Prompt:
Omit all pictures, and print word for word only the lines from the one containing "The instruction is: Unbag" through the end of the data.

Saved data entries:

_ _ _ _ _

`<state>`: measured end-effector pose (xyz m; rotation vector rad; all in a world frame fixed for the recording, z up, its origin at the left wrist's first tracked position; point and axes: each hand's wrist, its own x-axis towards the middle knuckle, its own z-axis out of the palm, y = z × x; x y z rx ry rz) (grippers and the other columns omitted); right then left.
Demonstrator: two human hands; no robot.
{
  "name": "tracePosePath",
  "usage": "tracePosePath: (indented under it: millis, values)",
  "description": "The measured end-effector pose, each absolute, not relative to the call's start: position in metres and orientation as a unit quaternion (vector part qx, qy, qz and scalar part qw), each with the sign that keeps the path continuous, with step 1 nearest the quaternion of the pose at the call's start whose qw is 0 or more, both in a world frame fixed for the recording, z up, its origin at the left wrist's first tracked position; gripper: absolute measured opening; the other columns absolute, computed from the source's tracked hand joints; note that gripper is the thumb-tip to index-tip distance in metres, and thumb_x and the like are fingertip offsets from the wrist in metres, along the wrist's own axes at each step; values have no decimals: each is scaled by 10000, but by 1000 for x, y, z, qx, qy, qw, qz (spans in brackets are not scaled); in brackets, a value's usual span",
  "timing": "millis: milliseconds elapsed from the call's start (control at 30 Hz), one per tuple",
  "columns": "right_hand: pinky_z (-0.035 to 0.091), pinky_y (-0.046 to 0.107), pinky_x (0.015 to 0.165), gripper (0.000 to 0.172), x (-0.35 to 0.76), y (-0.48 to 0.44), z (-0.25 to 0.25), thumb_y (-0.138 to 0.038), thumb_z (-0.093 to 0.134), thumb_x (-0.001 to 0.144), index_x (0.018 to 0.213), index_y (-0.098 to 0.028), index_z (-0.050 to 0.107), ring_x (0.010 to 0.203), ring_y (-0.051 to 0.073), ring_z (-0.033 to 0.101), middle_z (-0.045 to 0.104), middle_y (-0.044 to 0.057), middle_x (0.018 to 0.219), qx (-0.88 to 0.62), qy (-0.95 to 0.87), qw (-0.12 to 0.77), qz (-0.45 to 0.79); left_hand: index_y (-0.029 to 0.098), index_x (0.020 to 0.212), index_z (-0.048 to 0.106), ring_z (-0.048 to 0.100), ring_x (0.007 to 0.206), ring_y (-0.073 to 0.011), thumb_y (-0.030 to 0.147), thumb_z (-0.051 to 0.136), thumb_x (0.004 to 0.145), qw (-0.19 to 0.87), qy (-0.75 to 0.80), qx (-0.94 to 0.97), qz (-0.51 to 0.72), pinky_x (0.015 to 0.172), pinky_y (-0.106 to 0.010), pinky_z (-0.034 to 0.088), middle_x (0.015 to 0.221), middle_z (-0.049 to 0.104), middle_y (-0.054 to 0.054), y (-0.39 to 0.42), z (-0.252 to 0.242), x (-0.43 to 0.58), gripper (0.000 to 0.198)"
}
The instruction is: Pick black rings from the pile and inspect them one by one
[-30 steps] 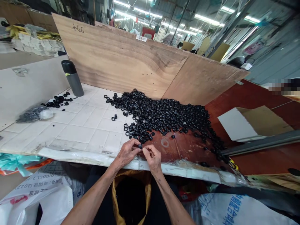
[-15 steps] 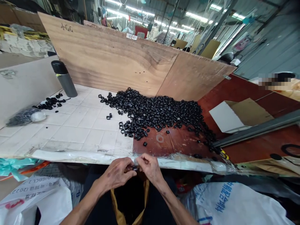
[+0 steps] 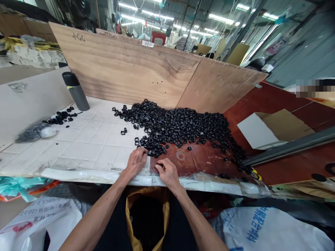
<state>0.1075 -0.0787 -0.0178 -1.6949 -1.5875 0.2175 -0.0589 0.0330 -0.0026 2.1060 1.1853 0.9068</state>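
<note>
A large pile of small black plastic ring-shaped parts (image 3: 183, 125) lies across the worktop. At its near edge, my left hand (image 3: 137, 161) has its fingertips bent together on a black ring part (image 3: 150, 153). Just to the right, above the red-brown board, my right hand (image 3: 169, 174) pinches a small black part (image 3: 160, 165) between thumb and fingers; its exact shape is mostly hidden. Below the worktop edge, a mustard-rimmed bag (image 3: 128, 212) stands open between the forearms, its inside dark.
A wooden panel (image 3: 125, 66) backs the worktop. At left stand a grey bottle (image 3: 78, 94), a few loose black pieces (image 3: 61, 117) and a plastic bag of dark pieces (image 3: 31, 133). An open carton (image 3: 256, 132) and a metal bar (image 3: 295, 144) lie right. White sacks (image 3: 272, 226) sit below.
Both hands have moved up and forward from over the bag onto the worktop and have come apart. The left now reaches the pile's near edge. The view has shifted slightly.
</note>
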Motion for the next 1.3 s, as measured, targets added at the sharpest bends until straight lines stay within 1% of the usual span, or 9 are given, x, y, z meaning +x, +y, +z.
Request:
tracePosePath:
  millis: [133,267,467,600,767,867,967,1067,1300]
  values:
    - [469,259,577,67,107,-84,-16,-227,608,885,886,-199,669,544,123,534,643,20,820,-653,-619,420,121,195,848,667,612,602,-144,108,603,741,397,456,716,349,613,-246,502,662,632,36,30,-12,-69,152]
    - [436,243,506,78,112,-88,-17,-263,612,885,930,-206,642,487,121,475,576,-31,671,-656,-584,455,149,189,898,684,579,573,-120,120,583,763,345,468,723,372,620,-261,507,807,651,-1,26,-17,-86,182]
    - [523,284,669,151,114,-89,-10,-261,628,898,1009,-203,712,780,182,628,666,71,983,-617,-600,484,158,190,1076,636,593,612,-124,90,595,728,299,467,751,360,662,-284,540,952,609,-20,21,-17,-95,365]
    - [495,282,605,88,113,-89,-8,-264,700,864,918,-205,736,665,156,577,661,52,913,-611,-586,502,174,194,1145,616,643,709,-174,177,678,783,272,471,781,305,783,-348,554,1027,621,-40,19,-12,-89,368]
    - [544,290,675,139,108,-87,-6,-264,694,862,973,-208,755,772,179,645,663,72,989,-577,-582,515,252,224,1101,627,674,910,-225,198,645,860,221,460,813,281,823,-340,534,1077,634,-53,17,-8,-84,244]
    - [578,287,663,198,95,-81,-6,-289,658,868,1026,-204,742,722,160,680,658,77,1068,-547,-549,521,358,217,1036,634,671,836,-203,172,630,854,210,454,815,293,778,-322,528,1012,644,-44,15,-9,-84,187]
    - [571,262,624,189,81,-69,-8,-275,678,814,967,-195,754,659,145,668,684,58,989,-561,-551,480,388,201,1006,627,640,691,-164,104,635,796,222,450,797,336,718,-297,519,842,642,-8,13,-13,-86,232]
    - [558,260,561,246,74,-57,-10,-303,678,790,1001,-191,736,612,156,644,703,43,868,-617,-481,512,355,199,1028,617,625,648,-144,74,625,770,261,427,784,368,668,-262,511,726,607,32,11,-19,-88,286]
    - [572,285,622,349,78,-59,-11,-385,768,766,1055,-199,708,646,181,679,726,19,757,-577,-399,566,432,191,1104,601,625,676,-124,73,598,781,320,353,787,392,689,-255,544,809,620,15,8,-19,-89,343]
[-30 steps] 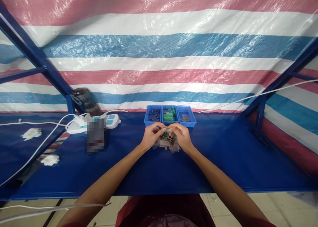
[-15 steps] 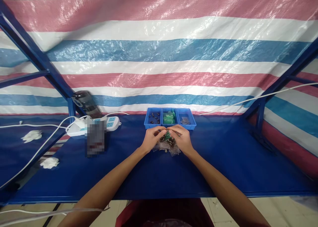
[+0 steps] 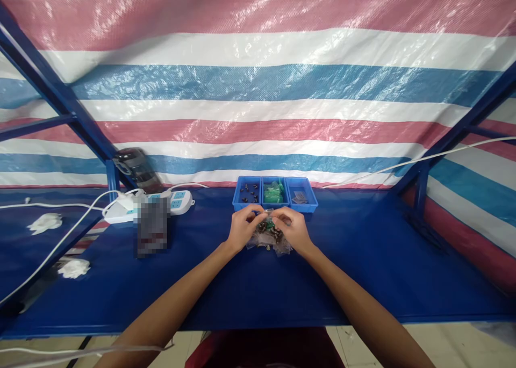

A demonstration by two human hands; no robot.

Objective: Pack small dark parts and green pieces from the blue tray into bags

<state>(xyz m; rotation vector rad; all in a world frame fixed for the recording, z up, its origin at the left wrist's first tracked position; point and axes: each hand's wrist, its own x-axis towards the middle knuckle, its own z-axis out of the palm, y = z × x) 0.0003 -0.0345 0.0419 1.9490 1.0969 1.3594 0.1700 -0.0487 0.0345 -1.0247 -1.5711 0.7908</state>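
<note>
Item one, left hand (image 3: 242,231) and right hand (image 3: 297,231): fingertips of both pinched closed on the upper edge of a clear plastic bag (image 3: 269,238), thumbs and forefingers nearly meeting over it. The bag rests on the tabletop (image 3: 363,271) around the middle, closer to the far edge than the near one, just in front of a blue three-part tray (image 3: 275,202). Bag contents: small dark parts and a speck of green. I cannot make out what they are, and the knuckles cover the bag's side edges. Tray contents, left to right: loose dark parts (image 3: 250,192), green pieces (image 3: 274,190), flat greyish pieces (image 3: 300,197). Toward the far left corner: a white power strip (image 3: 179,200), a blurred-out object (image 3: 152,232) and a dark jar (image 3: 137,166) lying half behind a blue frame post (image 3: 112,177). Two white crumpled bits (image 3: 42,223) (image 3: 74,268) lie past the left edge. Both forearms are cut off at the bottom of the view. Compared with half a second ago, the hands sit slightly nearer me, with the grip unchanged and less of the green showing between the fingertips.
</note>
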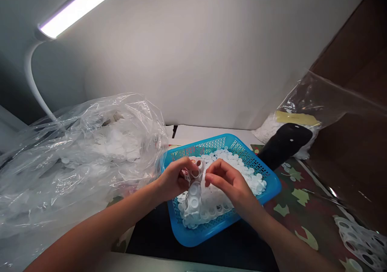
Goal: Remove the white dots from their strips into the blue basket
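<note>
My left hand (178, 176) pinches a thin translucent strip (194, 201) with rows of round holes, some with white round pieces still seated in them. The strip hangs down over a blue plastic basket (193, 239). Just to the right, my right hand (225, 179) is curled with thumb and forefinger close together, a little apart from the strip. Whatever may lie between those fingertips is too small to make out. Inside the basket are loose small white discs (231, 159) in a heap. More perforated translucent sheet (216, 209) lies on them below my hands.
On the left bulges a large clear plastic bag (121, 139) of white pieces, beneath a lit lamp (81, 11). A black object (286, 143) lies right of the basket, before another clear bag (272, 124). Punched-out sheets (359, 241) rest on the camouflage-patterned cloth (281, 209).
</note>
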Demonstrator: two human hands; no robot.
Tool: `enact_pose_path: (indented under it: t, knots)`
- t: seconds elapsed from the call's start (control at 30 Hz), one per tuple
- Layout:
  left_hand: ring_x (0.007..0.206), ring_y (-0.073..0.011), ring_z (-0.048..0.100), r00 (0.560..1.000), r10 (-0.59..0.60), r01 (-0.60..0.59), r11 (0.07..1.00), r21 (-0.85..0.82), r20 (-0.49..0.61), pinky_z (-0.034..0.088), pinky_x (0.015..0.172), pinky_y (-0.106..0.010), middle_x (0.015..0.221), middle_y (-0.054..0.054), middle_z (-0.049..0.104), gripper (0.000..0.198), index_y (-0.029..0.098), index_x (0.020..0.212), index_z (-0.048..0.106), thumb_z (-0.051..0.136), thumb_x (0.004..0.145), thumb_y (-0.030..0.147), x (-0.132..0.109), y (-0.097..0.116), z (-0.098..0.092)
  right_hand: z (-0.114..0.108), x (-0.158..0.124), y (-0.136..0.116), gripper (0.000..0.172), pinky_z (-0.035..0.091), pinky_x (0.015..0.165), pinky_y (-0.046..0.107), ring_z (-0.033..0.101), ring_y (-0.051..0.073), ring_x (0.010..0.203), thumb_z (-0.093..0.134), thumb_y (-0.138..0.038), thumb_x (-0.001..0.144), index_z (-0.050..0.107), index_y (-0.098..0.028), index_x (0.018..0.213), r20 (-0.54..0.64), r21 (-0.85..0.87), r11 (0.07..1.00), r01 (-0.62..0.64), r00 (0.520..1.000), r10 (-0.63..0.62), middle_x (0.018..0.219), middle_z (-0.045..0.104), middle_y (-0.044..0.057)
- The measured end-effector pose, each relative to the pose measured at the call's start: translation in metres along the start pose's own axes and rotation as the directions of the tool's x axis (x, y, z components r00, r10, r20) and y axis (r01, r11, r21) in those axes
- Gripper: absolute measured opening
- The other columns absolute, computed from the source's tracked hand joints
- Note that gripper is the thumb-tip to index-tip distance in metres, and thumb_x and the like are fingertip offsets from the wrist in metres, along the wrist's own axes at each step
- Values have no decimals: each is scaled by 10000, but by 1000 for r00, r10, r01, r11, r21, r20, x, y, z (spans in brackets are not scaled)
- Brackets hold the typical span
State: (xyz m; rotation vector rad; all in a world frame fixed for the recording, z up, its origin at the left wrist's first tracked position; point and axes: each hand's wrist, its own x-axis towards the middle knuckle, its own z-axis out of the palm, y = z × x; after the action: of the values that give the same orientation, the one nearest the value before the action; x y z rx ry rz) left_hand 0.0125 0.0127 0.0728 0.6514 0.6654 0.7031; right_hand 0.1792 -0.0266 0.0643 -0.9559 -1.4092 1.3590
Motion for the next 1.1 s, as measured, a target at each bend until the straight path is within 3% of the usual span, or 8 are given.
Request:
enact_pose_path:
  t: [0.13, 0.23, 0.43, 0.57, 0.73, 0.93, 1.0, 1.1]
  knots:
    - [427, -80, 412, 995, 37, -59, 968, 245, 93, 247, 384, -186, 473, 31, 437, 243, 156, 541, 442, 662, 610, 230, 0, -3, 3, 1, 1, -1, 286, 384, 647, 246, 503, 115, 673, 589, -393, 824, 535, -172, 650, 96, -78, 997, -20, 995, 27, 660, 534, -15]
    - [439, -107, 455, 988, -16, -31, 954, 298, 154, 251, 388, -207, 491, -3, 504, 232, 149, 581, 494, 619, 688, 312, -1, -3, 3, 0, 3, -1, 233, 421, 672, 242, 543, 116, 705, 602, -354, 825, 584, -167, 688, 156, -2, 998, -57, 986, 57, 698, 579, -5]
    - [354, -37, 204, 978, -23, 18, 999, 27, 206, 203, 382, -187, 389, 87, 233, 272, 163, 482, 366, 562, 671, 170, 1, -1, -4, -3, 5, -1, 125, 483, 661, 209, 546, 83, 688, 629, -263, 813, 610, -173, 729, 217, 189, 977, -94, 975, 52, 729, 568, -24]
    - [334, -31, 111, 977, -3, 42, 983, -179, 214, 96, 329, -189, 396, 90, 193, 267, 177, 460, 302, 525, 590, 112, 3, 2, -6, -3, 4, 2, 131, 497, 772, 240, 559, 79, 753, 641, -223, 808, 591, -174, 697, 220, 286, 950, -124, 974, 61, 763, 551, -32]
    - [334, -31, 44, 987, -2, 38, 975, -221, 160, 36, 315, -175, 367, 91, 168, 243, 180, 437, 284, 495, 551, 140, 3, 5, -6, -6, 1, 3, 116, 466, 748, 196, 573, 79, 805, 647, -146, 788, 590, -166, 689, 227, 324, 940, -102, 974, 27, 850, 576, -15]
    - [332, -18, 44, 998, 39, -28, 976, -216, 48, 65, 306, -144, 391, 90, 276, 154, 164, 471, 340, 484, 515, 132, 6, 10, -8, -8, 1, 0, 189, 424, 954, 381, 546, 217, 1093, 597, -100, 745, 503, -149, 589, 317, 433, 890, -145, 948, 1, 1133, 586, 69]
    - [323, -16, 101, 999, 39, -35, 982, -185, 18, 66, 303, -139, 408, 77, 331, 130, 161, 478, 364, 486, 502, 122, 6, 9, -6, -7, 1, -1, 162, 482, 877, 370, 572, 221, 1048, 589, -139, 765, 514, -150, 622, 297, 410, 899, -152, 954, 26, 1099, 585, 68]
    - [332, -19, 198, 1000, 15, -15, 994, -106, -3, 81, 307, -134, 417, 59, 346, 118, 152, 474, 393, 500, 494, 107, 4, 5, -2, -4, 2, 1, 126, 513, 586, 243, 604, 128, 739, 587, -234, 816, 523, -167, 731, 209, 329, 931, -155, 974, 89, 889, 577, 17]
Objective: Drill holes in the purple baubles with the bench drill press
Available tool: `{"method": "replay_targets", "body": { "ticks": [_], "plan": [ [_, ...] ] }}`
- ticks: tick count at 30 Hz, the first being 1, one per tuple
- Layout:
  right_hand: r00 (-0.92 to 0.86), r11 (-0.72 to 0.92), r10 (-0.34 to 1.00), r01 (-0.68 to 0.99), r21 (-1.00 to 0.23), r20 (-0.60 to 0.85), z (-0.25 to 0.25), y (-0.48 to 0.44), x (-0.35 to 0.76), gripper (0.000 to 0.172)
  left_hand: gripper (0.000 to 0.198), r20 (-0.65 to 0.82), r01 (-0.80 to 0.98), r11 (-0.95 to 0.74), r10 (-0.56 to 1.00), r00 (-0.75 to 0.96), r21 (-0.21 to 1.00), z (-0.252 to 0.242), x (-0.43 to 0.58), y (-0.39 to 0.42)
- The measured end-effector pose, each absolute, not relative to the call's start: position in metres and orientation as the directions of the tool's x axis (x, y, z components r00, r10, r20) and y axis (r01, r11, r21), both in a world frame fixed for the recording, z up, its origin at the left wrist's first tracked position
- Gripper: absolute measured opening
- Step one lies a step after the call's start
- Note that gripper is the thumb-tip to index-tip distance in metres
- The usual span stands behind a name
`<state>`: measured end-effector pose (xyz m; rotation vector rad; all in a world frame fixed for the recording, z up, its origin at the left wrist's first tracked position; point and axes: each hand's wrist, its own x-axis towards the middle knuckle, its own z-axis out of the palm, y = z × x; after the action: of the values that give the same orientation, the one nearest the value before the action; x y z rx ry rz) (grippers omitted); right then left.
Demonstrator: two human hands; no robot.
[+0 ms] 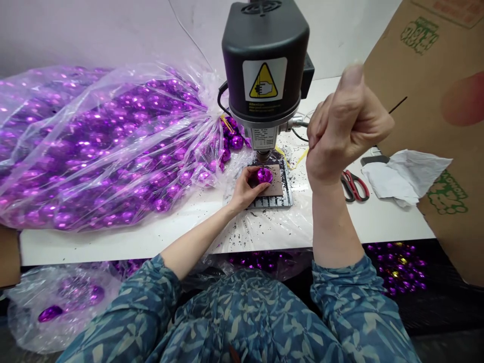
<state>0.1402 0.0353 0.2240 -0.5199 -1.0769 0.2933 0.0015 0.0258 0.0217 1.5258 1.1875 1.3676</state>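
My left hand (247, 187) holds a shiny purple ball (265, 175) between thumb and fingers, on a small brown board (277, 184). The board lies on the slotted metal base (270, 202) of a black bench machine (265, 60). Just above the ball is the machine's lower spindle end (263, 155); I cannot tell whether they touch. My right hand (342, 126) is raised to the right of the machine, closed in a fist around its lever. A metal hub (298, 122) points toward this hand, and the gripped part is hidden by my fingers.
A big clear bag (102, 146) of purple balls fills the left side. Red-handled scissors (355, 186) and white paper (406, 174) lie at right, by a cardboard box (446, 151). A blurred red knob-like shape (467, 98) is near. Dark flecks cover the white table (181, 222). More balls (397, 267) sit below.
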Motion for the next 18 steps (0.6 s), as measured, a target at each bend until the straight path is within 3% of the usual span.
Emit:
{"method": "replay_targets", "body": {
  "ticks": [7,12,18],
  "plan": [
    [0.485,0.879,0.398,0.041,-0.474,0.779,0.207,0.034,0.143,0.068,0.059,0.287,0.167,-0.283,0.958,0.002,0.945,0.026,0.001,0.024],
    [0.507,0.950,0.283,-0.029,-0.312,0.814,0.192,0.042,0.144,0.068,0.059,0.301,0.152,-0.298,0.954,0.005,0.942,0.023,0.001,0.025],
    [0.516,0.963,0.231,-0.003,-0.269,0.825,0.172,0.047,0.146,0.069,0.058,0.301,0.163,-0.294,0.954,-0.015,0.942,0.020,0.002,0.026]
  ]
}}
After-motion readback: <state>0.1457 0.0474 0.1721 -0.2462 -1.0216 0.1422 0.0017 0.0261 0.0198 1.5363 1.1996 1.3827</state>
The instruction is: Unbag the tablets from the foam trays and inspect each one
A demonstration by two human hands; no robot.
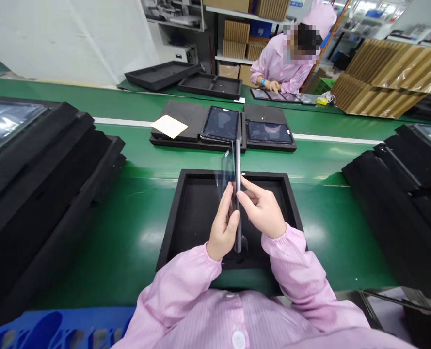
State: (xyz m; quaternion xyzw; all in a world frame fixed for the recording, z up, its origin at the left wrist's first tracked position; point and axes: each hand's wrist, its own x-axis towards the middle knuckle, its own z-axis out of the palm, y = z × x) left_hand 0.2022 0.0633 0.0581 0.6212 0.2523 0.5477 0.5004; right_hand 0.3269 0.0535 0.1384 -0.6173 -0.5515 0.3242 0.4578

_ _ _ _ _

Answer space:
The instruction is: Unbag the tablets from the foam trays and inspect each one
A demonstration by two human hands; no robot.
State: (xyz m; quaternion xyzw; all in a world frame fixed for the recording, z up, its origin at the left wrist's first tracked position; point and axes: each hand's wrist, its own x-axis towards the middle knuckle, its own z-axis out of the palm, y = z × x) left_hand 0.2022 0.0633 0.0581 0.6212 0.2523 0.5477 0.5004; right_hand 0.3269 0.0535 0.1384 -0.6173 -0.5515 0.3242 0.4578

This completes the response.